#### [TASK DETAILS]
In the entries that follow, how many lines contain "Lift"? Please reply with only the number.

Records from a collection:
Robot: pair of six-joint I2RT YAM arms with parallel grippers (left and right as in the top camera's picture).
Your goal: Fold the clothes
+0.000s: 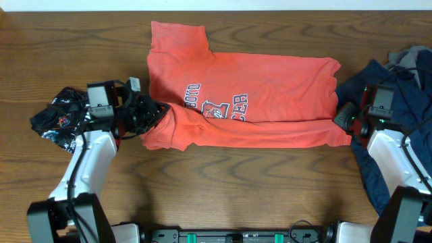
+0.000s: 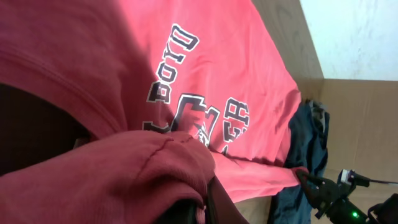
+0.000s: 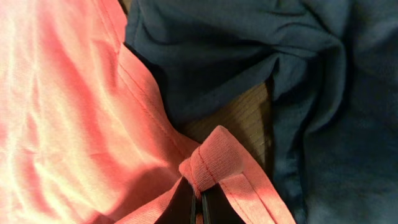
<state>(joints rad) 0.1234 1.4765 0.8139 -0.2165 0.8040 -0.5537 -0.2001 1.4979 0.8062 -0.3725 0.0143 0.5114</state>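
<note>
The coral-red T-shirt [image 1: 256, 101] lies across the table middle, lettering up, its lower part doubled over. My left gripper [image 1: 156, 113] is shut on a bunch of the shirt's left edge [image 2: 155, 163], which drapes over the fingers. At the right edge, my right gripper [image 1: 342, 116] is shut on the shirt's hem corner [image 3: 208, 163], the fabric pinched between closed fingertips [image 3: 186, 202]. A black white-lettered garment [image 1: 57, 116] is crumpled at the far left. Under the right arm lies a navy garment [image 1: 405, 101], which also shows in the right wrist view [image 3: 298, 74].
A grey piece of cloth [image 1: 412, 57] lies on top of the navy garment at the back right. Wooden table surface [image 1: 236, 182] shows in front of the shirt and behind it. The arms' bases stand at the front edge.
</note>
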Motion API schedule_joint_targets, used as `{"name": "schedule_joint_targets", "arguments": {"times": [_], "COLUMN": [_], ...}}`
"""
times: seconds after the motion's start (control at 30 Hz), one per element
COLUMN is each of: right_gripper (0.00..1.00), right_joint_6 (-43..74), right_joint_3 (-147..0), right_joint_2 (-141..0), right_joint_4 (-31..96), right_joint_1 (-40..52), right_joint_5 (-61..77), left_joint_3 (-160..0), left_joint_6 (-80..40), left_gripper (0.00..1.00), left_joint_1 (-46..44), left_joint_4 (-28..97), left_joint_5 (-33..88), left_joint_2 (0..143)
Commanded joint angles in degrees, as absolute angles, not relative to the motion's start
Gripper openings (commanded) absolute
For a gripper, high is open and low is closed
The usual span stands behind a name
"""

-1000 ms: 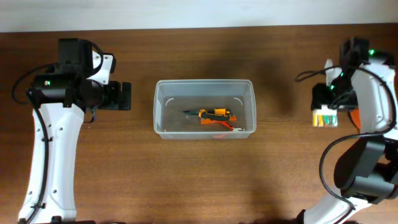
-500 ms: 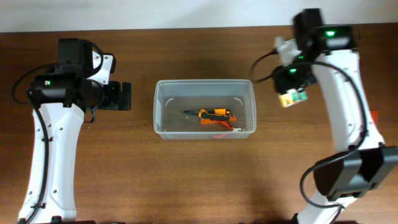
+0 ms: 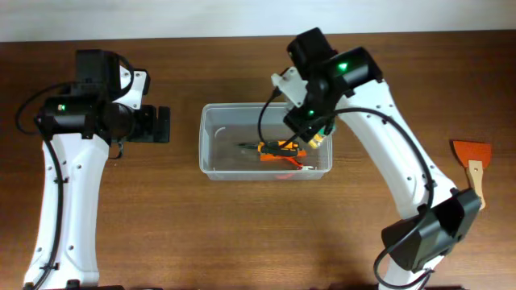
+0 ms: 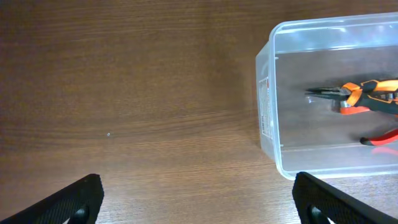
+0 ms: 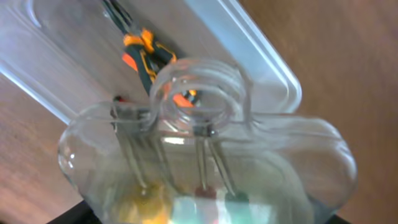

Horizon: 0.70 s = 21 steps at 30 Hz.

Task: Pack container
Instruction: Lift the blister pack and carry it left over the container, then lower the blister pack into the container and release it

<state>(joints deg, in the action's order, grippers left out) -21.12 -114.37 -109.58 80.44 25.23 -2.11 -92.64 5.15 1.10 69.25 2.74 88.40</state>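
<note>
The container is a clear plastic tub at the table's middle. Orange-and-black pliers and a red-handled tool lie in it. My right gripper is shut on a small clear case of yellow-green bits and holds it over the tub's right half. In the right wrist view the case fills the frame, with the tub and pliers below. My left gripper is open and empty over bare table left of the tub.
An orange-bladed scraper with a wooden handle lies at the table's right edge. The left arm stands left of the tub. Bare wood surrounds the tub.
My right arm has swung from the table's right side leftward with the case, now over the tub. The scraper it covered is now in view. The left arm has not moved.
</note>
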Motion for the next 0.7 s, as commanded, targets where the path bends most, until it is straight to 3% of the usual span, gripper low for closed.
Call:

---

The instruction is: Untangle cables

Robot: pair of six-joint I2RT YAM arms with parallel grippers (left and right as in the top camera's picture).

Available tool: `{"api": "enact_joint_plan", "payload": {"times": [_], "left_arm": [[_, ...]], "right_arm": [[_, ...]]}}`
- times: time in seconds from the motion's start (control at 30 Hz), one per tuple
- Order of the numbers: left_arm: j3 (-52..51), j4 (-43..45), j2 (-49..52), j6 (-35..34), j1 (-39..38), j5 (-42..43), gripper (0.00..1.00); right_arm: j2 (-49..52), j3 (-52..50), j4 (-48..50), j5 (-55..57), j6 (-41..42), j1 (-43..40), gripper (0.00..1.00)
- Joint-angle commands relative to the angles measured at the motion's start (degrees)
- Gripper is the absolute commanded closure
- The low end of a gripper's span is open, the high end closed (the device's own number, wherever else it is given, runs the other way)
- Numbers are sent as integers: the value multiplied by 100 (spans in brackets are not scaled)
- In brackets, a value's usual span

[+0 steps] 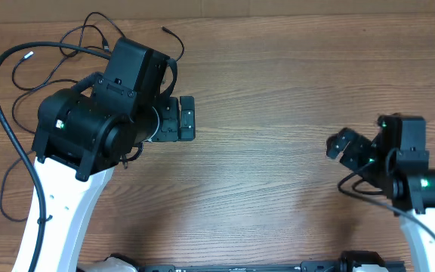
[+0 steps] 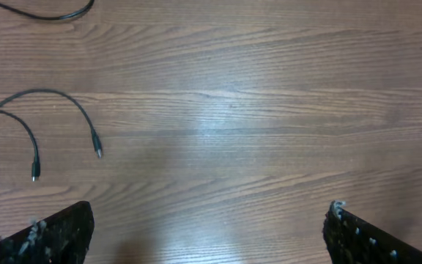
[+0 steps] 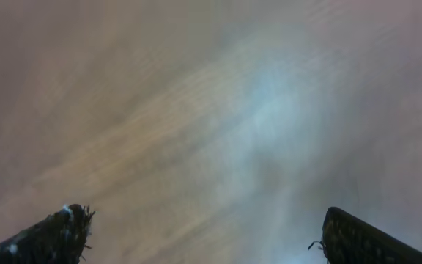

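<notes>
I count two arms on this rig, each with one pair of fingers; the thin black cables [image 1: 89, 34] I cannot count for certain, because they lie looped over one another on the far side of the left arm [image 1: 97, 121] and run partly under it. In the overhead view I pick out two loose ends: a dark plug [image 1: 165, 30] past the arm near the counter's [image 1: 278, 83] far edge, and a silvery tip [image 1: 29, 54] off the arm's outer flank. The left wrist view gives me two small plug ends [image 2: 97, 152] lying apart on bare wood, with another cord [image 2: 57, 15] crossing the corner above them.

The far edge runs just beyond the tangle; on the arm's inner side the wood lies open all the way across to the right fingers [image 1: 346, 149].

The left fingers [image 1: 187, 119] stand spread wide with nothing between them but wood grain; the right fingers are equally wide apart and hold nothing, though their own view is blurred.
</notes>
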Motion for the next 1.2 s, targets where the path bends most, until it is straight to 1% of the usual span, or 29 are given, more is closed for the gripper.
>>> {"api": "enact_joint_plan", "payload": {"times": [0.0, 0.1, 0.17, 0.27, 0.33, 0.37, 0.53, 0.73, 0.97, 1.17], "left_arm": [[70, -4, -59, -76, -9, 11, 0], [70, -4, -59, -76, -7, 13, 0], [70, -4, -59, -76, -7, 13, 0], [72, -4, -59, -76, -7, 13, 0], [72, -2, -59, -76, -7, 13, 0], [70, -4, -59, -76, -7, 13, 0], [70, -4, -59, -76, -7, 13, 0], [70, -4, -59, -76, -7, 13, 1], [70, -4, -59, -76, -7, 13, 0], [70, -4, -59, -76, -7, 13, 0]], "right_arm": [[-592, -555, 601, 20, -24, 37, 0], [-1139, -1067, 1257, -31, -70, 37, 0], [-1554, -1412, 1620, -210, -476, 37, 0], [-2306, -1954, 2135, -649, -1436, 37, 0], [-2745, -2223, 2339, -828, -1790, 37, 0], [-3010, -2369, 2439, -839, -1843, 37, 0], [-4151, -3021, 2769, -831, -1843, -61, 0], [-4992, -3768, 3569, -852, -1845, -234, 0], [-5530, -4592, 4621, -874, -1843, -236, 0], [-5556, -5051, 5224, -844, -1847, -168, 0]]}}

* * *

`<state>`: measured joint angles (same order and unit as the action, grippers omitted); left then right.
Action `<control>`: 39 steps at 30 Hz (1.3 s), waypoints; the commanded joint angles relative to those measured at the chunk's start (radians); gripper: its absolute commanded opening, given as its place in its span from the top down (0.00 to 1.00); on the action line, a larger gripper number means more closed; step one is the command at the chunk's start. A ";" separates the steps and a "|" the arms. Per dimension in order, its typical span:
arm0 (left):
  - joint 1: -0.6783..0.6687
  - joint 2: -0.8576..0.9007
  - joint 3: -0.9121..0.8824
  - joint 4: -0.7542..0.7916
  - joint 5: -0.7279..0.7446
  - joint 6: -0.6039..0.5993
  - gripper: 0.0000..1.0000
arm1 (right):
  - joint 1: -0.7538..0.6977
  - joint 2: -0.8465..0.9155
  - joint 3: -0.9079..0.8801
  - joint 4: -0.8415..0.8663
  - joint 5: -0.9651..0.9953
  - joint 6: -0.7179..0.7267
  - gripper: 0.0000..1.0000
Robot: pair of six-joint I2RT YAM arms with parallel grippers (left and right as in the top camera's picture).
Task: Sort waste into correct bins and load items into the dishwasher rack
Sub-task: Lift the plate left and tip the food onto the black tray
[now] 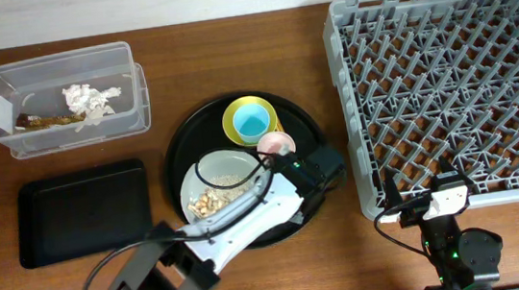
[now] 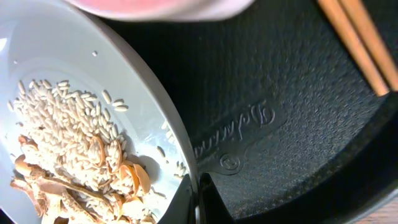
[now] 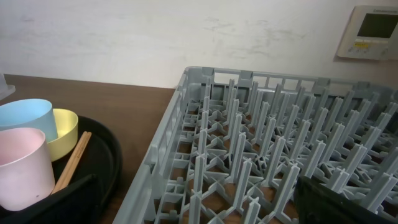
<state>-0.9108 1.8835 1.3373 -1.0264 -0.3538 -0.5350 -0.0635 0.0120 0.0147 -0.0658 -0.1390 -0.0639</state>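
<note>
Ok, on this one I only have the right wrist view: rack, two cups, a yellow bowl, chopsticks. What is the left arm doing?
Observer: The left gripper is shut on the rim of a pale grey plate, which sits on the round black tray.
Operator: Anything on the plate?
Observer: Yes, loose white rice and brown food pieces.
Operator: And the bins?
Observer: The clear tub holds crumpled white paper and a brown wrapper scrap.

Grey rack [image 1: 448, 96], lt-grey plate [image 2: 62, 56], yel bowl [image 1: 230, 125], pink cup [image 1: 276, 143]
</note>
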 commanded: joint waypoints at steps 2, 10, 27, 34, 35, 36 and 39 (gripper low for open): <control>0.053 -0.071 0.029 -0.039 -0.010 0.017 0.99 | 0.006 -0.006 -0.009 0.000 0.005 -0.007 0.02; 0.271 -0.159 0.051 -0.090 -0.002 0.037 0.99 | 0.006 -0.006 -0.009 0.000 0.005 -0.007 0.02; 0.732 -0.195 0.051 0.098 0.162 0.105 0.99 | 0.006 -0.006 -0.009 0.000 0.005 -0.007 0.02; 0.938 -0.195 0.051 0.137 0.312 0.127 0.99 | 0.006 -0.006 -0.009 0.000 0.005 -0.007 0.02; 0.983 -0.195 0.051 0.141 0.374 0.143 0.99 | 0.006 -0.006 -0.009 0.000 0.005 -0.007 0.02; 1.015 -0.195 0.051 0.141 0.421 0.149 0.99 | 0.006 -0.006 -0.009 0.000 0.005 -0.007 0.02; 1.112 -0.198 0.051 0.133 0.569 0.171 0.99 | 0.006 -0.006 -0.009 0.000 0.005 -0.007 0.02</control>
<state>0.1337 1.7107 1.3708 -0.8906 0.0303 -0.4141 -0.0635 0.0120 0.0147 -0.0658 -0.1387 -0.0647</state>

#### [RESULT FOR THIS TASK]
2